**The problem**
Using the records below, quote only the span that opens with the line containing "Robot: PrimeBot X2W" and closes with the line containing "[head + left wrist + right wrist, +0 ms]", exactly and inclusively.

**Data records**
-----

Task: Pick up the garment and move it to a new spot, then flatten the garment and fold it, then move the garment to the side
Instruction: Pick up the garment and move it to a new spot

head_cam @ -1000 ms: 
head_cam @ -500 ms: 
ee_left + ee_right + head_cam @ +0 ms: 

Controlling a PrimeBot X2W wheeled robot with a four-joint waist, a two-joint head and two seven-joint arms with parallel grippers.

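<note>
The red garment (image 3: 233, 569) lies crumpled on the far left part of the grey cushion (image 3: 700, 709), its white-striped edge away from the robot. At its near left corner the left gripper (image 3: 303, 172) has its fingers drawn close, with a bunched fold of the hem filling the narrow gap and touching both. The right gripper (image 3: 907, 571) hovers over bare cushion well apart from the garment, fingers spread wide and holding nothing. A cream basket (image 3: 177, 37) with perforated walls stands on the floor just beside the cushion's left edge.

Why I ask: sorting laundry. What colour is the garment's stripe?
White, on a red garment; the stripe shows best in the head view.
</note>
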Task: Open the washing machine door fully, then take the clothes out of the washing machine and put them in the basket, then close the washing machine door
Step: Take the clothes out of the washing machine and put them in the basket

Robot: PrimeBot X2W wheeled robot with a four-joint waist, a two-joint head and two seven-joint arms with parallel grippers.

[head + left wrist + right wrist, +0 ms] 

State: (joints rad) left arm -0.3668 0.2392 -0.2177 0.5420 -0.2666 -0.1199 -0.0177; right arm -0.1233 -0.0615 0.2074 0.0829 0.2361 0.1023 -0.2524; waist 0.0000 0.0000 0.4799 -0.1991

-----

**Response**
Robot: PrimeBot X2W wheeled robot with a four-joint waist, a two-joint head and two seven-joint arms with parallel grippers.

[head + left wrist + right wrist, +0 ms] 

The exercise is done.